**TASK TO CARRY OUT:**
Your answer should consist only of the lines below from the one with "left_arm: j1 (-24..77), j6" through the one with "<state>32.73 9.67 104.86", copied exactly.

**Items from a data source:**
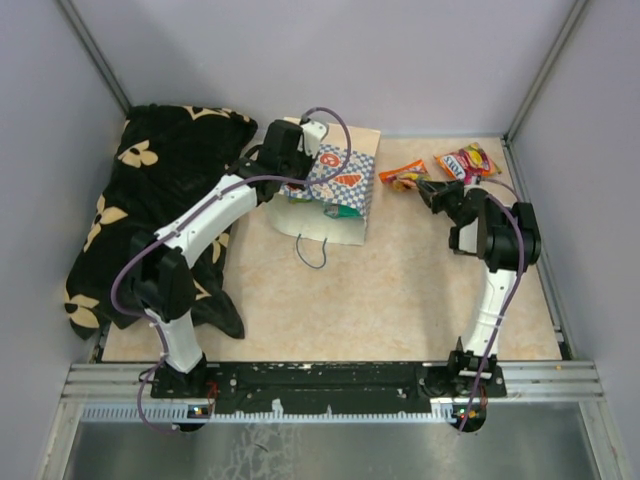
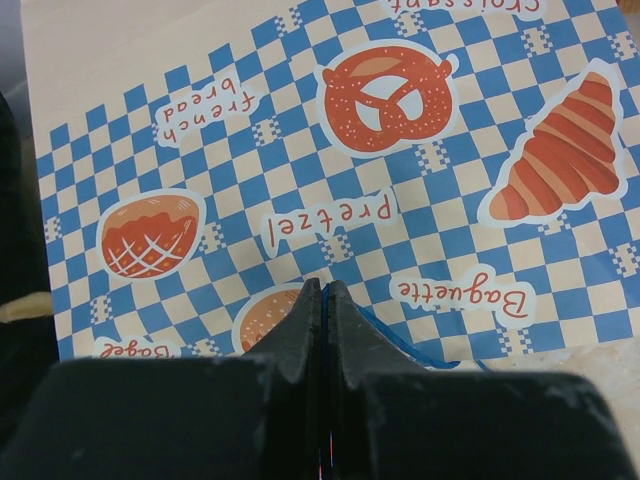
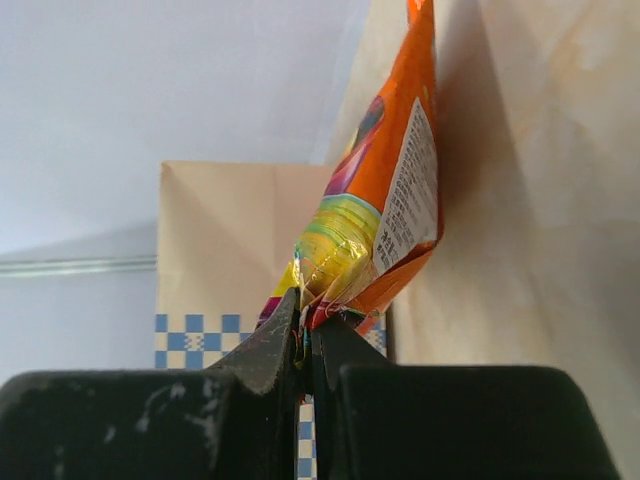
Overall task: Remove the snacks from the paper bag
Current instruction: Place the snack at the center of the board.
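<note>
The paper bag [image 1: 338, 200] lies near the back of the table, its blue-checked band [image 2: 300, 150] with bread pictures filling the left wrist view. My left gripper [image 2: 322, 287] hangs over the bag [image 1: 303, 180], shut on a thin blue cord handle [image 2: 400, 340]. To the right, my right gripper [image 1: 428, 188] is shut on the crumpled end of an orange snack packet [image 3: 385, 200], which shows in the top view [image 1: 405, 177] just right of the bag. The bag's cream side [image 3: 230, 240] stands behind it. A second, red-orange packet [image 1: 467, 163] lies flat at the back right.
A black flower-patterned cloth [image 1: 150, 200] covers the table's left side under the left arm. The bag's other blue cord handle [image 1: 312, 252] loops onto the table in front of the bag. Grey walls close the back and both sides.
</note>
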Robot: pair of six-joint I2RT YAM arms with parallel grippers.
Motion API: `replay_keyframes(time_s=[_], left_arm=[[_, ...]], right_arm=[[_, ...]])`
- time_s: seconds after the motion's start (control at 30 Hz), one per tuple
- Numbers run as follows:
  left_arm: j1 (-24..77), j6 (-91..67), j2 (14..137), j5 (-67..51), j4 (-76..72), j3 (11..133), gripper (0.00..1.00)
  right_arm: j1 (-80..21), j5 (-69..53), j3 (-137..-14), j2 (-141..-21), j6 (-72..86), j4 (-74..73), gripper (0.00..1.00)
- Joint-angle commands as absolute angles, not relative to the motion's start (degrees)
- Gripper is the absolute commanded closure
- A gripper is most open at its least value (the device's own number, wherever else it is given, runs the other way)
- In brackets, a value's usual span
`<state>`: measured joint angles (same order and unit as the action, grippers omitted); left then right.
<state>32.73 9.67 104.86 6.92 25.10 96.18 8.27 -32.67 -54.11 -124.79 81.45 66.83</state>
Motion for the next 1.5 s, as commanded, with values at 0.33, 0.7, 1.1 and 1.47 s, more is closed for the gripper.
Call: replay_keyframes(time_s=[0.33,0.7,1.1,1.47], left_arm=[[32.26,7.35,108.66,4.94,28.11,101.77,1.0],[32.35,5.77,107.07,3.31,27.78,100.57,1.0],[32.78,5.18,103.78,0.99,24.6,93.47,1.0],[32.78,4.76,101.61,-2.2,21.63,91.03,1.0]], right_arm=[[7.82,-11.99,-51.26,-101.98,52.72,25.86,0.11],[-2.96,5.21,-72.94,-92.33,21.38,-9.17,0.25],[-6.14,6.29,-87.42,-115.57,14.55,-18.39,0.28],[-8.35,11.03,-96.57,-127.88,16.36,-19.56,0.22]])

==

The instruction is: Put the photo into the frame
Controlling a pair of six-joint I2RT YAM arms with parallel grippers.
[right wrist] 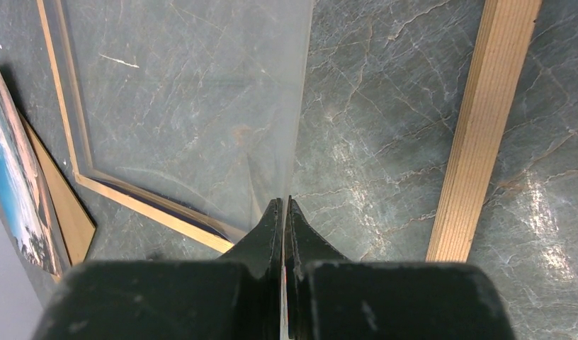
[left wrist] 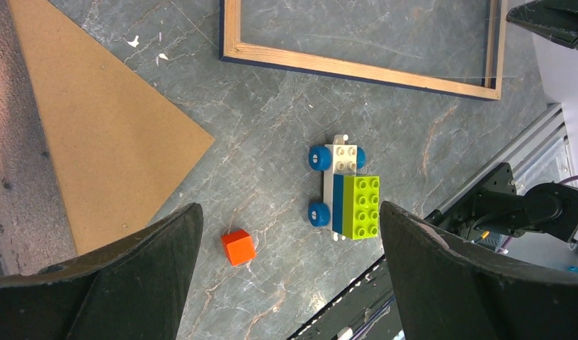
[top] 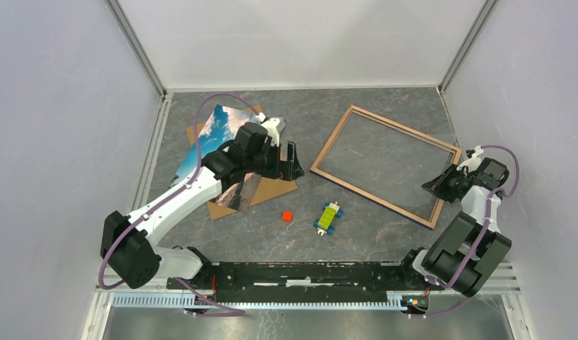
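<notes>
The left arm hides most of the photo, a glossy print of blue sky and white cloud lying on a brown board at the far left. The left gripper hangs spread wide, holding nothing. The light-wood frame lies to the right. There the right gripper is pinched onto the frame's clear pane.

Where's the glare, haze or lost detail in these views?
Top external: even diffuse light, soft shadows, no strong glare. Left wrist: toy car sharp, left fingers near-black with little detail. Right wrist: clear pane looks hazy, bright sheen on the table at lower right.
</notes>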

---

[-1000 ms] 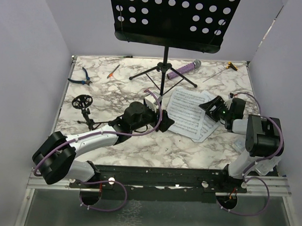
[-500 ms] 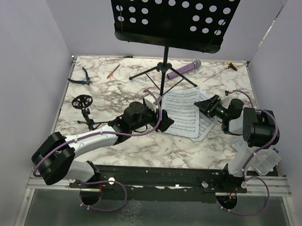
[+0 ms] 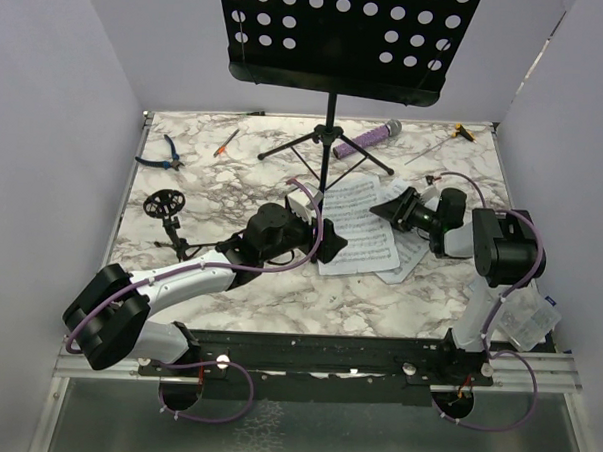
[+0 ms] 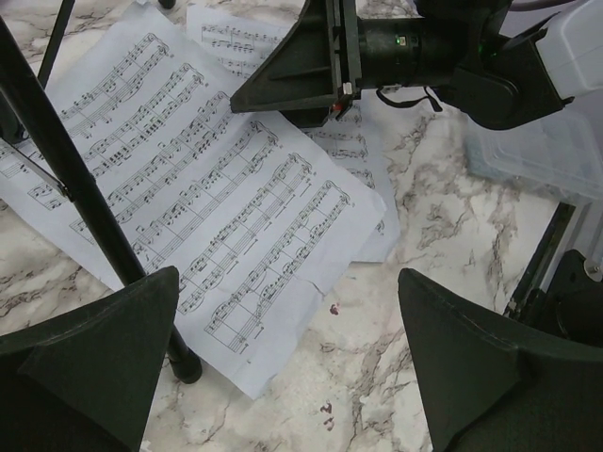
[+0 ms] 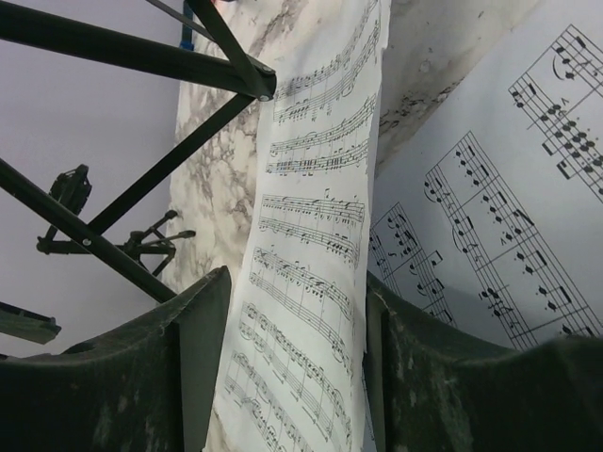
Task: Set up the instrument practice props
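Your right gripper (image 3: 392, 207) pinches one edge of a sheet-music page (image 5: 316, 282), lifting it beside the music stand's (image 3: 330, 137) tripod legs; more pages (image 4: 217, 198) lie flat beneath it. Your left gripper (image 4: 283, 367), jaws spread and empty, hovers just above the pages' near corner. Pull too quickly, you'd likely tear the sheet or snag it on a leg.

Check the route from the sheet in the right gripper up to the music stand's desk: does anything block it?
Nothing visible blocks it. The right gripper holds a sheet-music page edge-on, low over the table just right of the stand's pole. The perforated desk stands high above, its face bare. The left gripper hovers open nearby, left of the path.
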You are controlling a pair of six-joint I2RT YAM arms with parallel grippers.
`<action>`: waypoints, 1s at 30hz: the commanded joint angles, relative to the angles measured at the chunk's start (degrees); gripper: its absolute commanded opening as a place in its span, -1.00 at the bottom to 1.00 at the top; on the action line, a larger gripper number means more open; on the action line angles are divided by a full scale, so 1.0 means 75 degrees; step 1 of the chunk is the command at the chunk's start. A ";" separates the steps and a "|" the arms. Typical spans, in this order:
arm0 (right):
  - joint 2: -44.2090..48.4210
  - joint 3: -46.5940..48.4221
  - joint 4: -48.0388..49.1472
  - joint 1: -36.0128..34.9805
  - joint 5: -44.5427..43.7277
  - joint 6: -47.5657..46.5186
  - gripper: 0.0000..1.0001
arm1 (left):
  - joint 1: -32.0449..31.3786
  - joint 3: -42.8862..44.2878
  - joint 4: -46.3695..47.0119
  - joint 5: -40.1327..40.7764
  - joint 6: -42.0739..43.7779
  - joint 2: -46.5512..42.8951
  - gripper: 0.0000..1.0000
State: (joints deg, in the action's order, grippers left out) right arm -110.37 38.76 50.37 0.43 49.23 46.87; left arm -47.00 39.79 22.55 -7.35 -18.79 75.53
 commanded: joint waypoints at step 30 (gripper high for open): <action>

**ANSWER TO THIS PROBLEM:**
  left_arm: j1 (-24..77), j6 (-91..67), j2 (14..137), j5 (-67..51), j4 (-76..72), j3 (11..133), gripper (0.00..1.00)
  right_arm: j1 (-80..21), j5 (-69..53), j3 (-137..-14), j2 (-141..-21), j6 (-72..86), j4 (-74..73), gripper (0.00..1.00)
- Joint-angle commands as absolute angles, not relative to the motion's start (degrees)
- Gripper is the absolute commanded closure
- A gripper is most open at its least value (the device's own number, wherever else it is given, runs the other way)
- In brackets, a value's usual span
`<state>`: measured joint angles (same order and unit as the action, grippers omitted); left then right.
<state>32.73 9.67 104.86 6.92 25.10 96.18 8.27 -32.67 -54.11 -124.79 81.45 66.83</state>

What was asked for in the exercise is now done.